Sebelum menduduki jabatan raja,
putra mahkota biasanya diberi kekuasaan sebagai raja muda (Rajakumara atau
Yuwaraja). Contohnya,
sebelum dinobatkan menjadi raja, Hayam Wuruk lebih dahulu diangkat sebagai
Rajakumara yang berkedudukan di Jimna. Raja
juga dibantu oleh dewan pertimbangan kerajaan atau Bhatara Saptaprabu. Tugas
lembaga ini adalah memberikan pertimbangan-pertimbangan kepada raja.
Anggota
dewan ini adalah para sanak saudara raja. Untuk masalah-masalah keagamaan, raja
dibantu oleh dewan yang disebut Dharmadyaksa. Dharmadyaksa ri Kasainan bertugas
menangani urusan agama Syiwa dan Dharmadyaksa ri Kasogatan bertugas menangani
urusan agama Buddha. Para pejabat keagamaan ini dibantu oleh tujuh Dharma
Upapati, yaitu Sang Panget i Tirwan, i Kandamulri, i Mangkuri, i Paratan, i
Jambi, i Kandangan Rase, dan i Kandangan Atuha. Selain sebagai pejabat
keagamaan, mereka juga merupakan kelompok cendekiawan.

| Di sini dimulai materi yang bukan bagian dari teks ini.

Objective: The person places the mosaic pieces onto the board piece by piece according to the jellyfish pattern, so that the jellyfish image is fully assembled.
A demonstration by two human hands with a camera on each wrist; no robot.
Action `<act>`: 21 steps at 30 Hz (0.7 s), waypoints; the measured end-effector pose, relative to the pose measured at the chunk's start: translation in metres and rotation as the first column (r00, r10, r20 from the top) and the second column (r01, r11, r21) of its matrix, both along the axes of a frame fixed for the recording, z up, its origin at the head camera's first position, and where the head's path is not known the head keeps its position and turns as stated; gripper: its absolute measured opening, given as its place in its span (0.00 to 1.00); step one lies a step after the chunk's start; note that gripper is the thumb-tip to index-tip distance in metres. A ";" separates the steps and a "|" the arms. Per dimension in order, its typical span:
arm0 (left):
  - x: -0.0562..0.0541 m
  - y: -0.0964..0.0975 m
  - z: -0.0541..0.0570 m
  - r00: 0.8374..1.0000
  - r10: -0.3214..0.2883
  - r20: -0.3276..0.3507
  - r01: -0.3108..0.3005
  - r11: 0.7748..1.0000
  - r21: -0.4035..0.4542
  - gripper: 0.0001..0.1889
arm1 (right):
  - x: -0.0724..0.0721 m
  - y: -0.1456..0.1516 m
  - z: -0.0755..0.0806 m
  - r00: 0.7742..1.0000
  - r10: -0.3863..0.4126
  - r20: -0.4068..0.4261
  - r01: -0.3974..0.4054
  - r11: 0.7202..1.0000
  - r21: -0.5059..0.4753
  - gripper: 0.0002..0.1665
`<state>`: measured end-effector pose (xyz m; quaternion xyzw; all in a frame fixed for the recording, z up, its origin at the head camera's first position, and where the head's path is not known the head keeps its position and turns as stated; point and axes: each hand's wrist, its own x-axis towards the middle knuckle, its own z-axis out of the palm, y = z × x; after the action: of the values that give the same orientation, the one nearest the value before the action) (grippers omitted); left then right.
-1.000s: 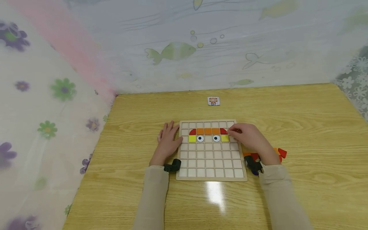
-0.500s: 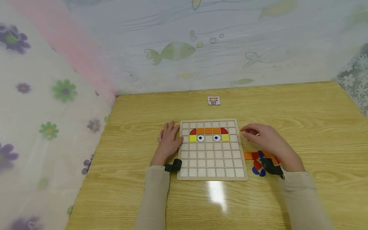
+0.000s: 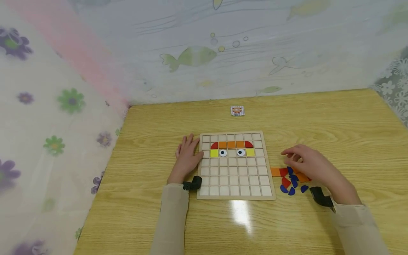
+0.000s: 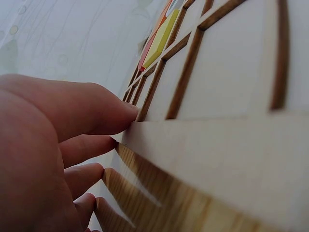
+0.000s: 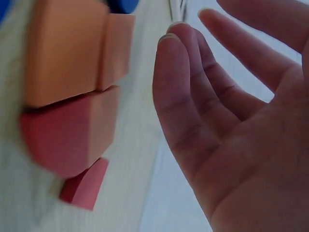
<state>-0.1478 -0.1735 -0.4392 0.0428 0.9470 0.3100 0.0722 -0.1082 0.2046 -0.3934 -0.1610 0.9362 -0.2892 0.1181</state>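
While the left hand [image 3: 186, 158], spread and gripping nothing, touches the left edge of a square pale-wood grid board [image 3: 233, 180] with its thumb, the right hand [image 3: 313, 164] hangs beside a pile of flat orange, red and blue pieces [image 3: 294, 183], its fingers loosely bent, holding nothing. The pile lies on the wood-grained surface [image 3: 143, 148], right of the board; red quarter-rounds [image 3: 214, 145], orange squares [image 3: 231, 145], yellow squares [image 3: 214, 153] and white eye discs [image 3: 241, 152] occupy the board's far part.

Soft even light, white glare [image 3: 240, 216] on the tabletop [image 3: 137, 219], dimmer wrist views, orange pieces [image 5: 67, 53] slightly blurred
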 end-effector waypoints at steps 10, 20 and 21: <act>0.001 0.001 0.003 1.000 0.001 0.003 -0.001 1.000 0.000 0.29 | 0.015 0.000 -0.010 0.998 0.055 0.000 -0.055 0.997 0.048 0.18; 0.001 0.000 0.004 1.000 -0.005 0.008 0.005 1.000 0.011 0.29 | 0.018 -0.007 -0.019 1.000 0.024 0.015 -0.025 0.998 0.064 0.17; 0.001 0.000 0.004 1.000 -0.006 0.006 0.006 1.000 0.011 0.29 | 0.018 -0.007 -0.020 1.000 0.022 0.012 -0.022 0.998 0.064 0.16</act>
<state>-0.1468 -0.1732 -0.4356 0.0451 0.9449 0.3152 0.0760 -0.0904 0.1978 -0.4131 -0.1658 0.9425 -0.2586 0.1314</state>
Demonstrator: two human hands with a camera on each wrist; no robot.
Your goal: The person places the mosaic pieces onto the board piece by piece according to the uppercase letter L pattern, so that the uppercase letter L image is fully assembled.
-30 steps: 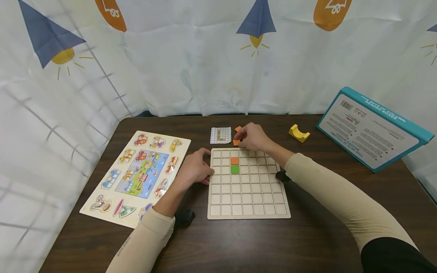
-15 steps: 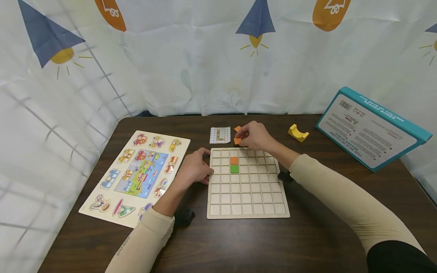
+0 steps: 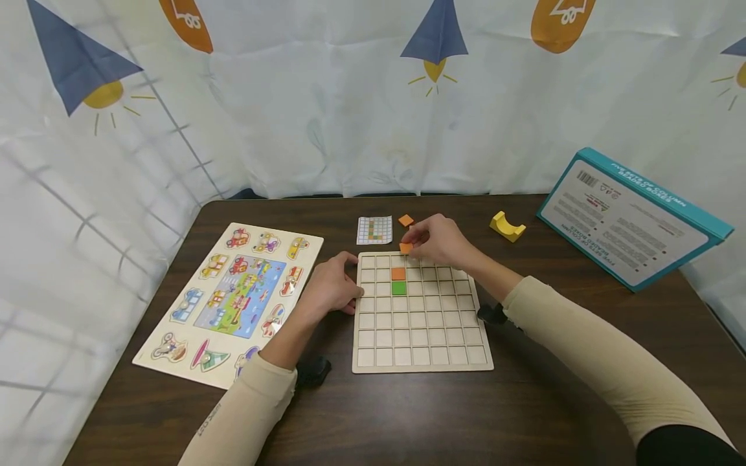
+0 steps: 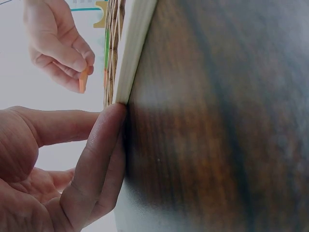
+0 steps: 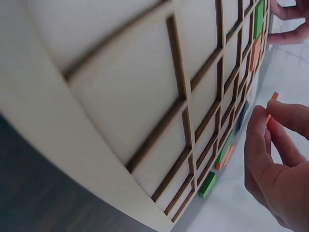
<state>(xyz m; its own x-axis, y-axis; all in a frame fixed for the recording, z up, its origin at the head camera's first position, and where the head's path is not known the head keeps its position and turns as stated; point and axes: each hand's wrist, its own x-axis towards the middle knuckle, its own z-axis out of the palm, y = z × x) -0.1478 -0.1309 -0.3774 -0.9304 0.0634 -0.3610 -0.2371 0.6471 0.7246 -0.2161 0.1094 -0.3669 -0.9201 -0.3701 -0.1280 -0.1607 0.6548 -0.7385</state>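
Note:
In the head view my right hand [image 3: 441, 241] pinches an orange square tile [image 3: 406, 248] between thumb and fingers, just above the far edge of a wooden grid board [image 3: 422, 371]. The left wrist view shows that tile [image 4: 83, 81] on edge, clear of the board. My left hand [image 3: 333, 285] touches the board's left side, a fingertip against its rim. One orange tile [image 3: 398, 274] and one green tile [image 3: 399, 288] lie in neighbouring cells of one column. Behind the board another orange tile [image 3: 405, 221] lies beside a small pattern card [image 3: 375, 230].
A picture puzzle board [image 3: 224, 372] lies at the left. A yellow curved block [image 3: 508, 227] sits back right, near a teal box [image 3: 635, 220] leaning up. In the right wrist view, a loose green tile [image 5: 207, 184] shows beyond the board's edge.
My right hand has drawn slightly toward the board with the orange tile, away from the other loose orange tile. The left hand stays at the board's side.

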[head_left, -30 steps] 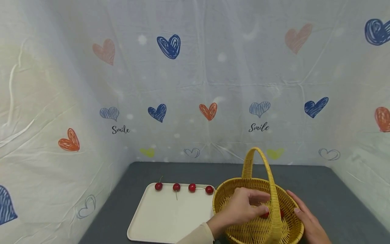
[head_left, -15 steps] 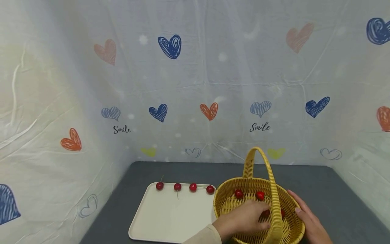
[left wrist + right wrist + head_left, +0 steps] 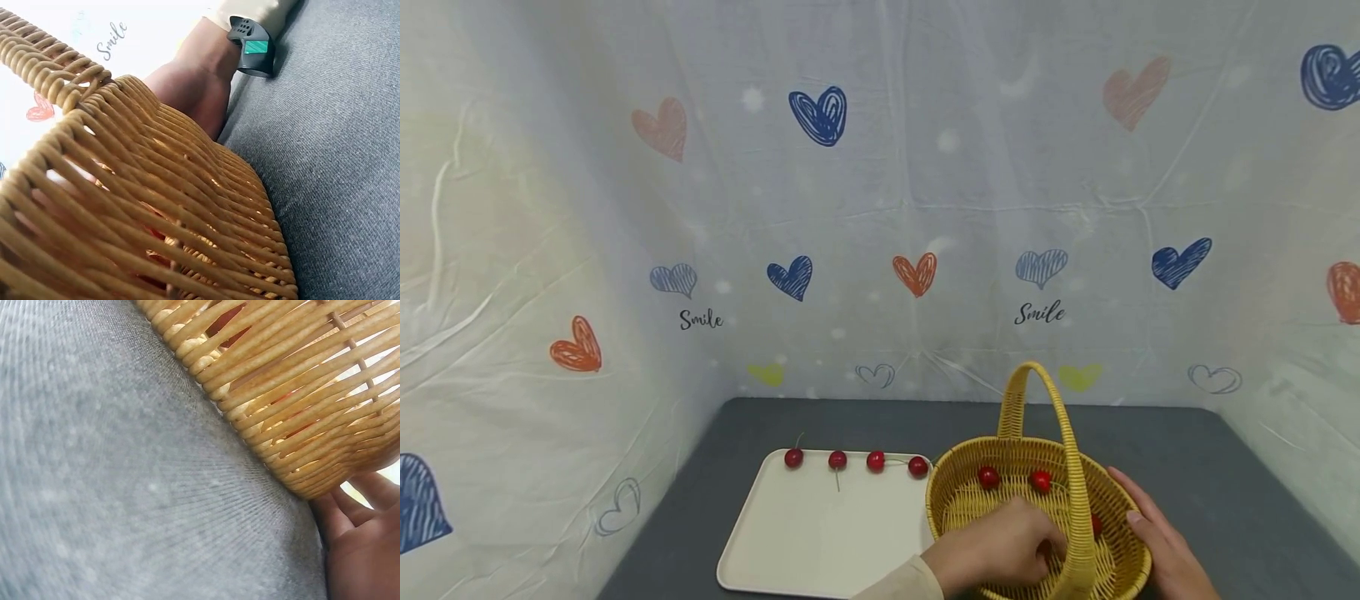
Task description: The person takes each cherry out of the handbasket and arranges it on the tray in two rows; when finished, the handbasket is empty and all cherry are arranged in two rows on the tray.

Tiga lembaga pemerintahan tingkat
atas di Majapahit sebagai berikut.
a) Sapta Prabu, merupakan sebuah
dewan kerajaan. Anggota dewan ini adalah keluarga raja yang bertugas mengurusi
soal keluarga raja, penggantian mahkota, dan urusan-urusan negara yang
berhubungan dengan kebijaksanaan negara.
b) Dewan Menteri Besar, menerima
perintah raja. Anggotanya berjumlah lima orang dan dipimpin oleh Mahapatih
Gajah Mada. Dewan ini bertugas mengepalai urusan tata negara merangkap urusan
angkatan perang dan kebijaksanaan.
c) Dewan Menteri Kecil, melanjutkan
perintah raja. Beranggotakan tiga orang dan bertugas sebagai pelaksana
kebijaksanaan raja.
Di tingkat
tengah terdapat pemerintahan daerah yang dikepalai oleh bupati. Daerah ini
biasanya disebut mancanegara. Adapun di tingkat bawah terdapat pemerintahan
desa yang dikepalai seorang kepala desa. Di samping itu, masih ada jabatan
raja-raja daerah atau disebut Paduka Bhatara. Mereka memerintah negara-negara
daerah jajahan dibantu sejumlah pejabat daerah. Raja Majapahit juga dibantu
oleh tiga mahamenteri, yakni i Hino, i Halu, dan i Sirikan. Biasanya
yang diangkat untuk menduduki jabatan ini adalah putra raja.
Mahamenteri
i Hino memiliki kedudukan paling tinggi karena di samping memiliki hubungan
erat dengan raja, ia juga dapat mengeluarkan prasasti-prasasti. Para maha
menteri ini dibantu oleh para Rakryan Mantri atau sekelompok pejabat tinggi
kerajaan yang merupakan badan pelaksana pemerintahan. Badan ini terdiri atas
lima orang, yaitu Patih Amangkubumi, Rakyan Tumenggung, Rakryan Demung,
Rakryan Rangga, dan Rakryan Kanuruhan. Kelima pejabat ini disebut Sang
Panca ri Wilwatikta atau Mantri Amancanegara.
Zaman
Majapahit menghasilkan banyak karya sastra. Periodisasi sastra masa Majapahit
dibedakan menjadi dua, yaitu sastra zaman Majapahit awal dan sastra zaman
Majapahit akhir. Karya sastra zaman Majapahit awal adalah kitab
Negarakertagama karangan Mpu Prapanca (1365), kitab Sutasoma karangan Mpu
Tantular, kitab Arjuna Wiwaha karangan Mpu Tantular, kitab Kunjarakama
(anonim), dan kitab Parthayajna (anonim).
Karya sastra
zaman Majapahit akhir ditulis dengan bahasa Jawa dalam bentuk tembang (kidung)
dan gancaran (prosa). Karya-karya sastra pada zaman ini adalah kitab
Pararaton yang berisi tentang riwayat raja-raja Majapahit, kitab
Sundayana berisi tentang Peristiwa Bubat, kitab Surandaka
menceritakan tentang Pemberontakan Sora di Lumajang, kitab Ranggalawe
tentang Pemberontaan Ranggalawe dari Tuban, kitab Panji Wijayakrama
berisi tentang riwayat Raden Wijaya, kitab Vsana Jawa menceritakan
tentang penaklukkan Bali oleh Gajah Mada, kitab Usana Bali mengisahkan
tentang kekacauan Bali akibat keganasan Maya Danawa, kitab Pamancangah, kitab
Panggelaran, kitab Calon Arang, dan kitab Korawasrama.
Jenis peninggalan kebudayaan yang
lain dari Kerajaan Majapahit adalah candi. Candi-candi peninggalan Majapahit,
antara lain, candi Sumberjati, candi Sanggapura, candi Panataran, dan candi
Pari di dekat Porong. Candi Pari memiliki keistimewaan, yaitu arsitekturnya
memperlihatkan adanya langgam bangunan dari Campa.